## WHAT YOU HAVE TO DO
Everything in the listing except the pictures should be written out exactly.

## DATA BELOW
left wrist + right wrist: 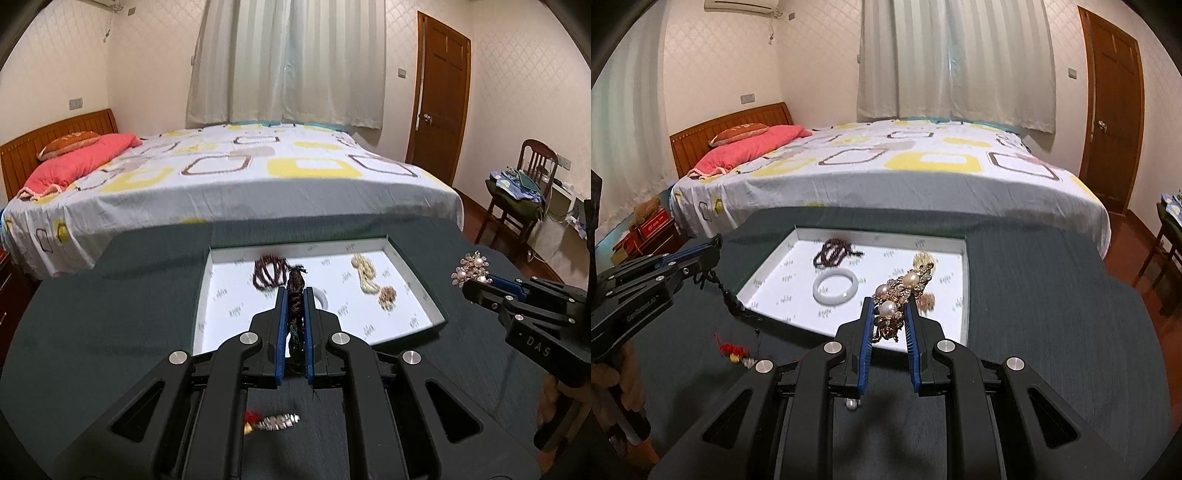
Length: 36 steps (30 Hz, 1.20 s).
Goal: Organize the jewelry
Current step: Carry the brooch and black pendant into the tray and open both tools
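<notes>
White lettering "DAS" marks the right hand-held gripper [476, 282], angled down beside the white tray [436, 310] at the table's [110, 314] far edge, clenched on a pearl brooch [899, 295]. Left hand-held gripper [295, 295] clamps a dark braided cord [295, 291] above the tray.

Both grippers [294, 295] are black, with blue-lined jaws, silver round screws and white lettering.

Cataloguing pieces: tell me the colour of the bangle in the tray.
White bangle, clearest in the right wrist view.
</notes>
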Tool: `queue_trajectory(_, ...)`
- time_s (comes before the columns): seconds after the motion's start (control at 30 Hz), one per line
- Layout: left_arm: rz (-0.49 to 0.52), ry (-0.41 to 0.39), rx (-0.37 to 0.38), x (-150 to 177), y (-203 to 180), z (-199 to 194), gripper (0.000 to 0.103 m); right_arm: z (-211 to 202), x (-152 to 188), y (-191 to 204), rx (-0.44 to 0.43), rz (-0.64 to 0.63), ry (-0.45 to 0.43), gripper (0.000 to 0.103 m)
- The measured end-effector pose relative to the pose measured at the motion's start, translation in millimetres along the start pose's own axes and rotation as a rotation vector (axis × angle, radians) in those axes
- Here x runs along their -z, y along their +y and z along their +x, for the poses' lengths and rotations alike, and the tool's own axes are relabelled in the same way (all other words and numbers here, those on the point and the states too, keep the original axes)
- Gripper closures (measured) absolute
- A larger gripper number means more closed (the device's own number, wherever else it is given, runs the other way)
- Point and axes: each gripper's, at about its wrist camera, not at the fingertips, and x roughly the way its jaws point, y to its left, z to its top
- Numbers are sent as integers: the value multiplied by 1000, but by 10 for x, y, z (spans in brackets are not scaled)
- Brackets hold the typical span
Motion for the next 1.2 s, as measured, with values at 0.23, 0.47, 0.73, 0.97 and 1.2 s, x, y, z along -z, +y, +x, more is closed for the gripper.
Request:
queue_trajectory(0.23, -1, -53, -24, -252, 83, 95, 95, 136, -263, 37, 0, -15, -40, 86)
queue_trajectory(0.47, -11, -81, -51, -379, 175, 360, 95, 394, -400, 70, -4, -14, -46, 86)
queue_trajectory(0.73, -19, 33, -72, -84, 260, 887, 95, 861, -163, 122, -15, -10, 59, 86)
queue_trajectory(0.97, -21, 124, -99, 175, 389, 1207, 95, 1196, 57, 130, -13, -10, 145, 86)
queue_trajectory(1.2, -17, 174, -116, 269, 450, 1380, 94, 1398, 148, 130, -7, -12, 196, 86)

## SOLUTION TO THIS PROBLEM
left wrist + right wrist: 
Length: 36 steps (30 Hz, 1.20 s).
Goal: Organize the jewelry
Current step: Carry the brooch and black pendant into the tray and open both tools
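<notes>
White lettering "DAS" marks the right hand-held gripper [476, 282], angled down beside the white tray [436, 310] at the table's [110, 314] far edge, clenched on a pearl brooch [899, 295]. Left hand-held gripper [295, 295] clamps a dark braided cord [295, 291] above the tray.

Both grippers [294, 295] are black, with blue-lined jaws, silver round screws and white lettering.

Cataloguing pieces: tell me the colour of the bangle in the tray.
White bangle, clearest in the right wrist view.
</notes>
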Tool: `queue_trajectory(_, ...)`
- time_s (comes before the columns): seconds after the motion's start (control at 30 Hz), one per line
- Layout: left_arm: rz (-0.49 to 0.52), ry (-0.41 to 0.39), rx (-0.37 to 0.38), x (-150 to 177), y (-203 to 180), z (-199 to 194), gripper (0.000 to 0.103 m); right_arm: z (-211 to 202), x (-152 to 188), y (-191 to 204), rx (-0.44 to 0.43), rz (-0.64 to 0.63), ry (-0.45 to 0.43), gripper (0.000 to 0.103 m)
- The measured end-effector pose relative to the pose measured at the motion's start, translation in millimetres along the start pose's own axes and rotation as a rotation vector (axis × angle, radians) in those axes
- Here x runs along their -z, y along their +y and z along their +x, for the poses' lengths and rotations alike, and the tool's own axes are relabelled in the same way (all other words and numbers here, those on the point and the states too, keep the original axes)
- Gripper closures (measured) absolute
- A larger gripper number means more closed (the device's own number, wherever else it is given, runs the other way)
- Point and axes: each gripper's, at about its wrist camera, not at the fingertips, and x roughly the way its jaws point, y to its left, z to its top
- Numbers are sent as integers: the value multiplied by 1000, but by 10 for x, y, z (spans in brackets are not scaled)
- Brackets hold the typical span
Motion for the next 1.2 s, as measured, with values at 0.23, 0.47, 0.73, 0.97 and 1.2 s, x, y, z along -z, +y, +x, more is closed for the gripper.
Request:
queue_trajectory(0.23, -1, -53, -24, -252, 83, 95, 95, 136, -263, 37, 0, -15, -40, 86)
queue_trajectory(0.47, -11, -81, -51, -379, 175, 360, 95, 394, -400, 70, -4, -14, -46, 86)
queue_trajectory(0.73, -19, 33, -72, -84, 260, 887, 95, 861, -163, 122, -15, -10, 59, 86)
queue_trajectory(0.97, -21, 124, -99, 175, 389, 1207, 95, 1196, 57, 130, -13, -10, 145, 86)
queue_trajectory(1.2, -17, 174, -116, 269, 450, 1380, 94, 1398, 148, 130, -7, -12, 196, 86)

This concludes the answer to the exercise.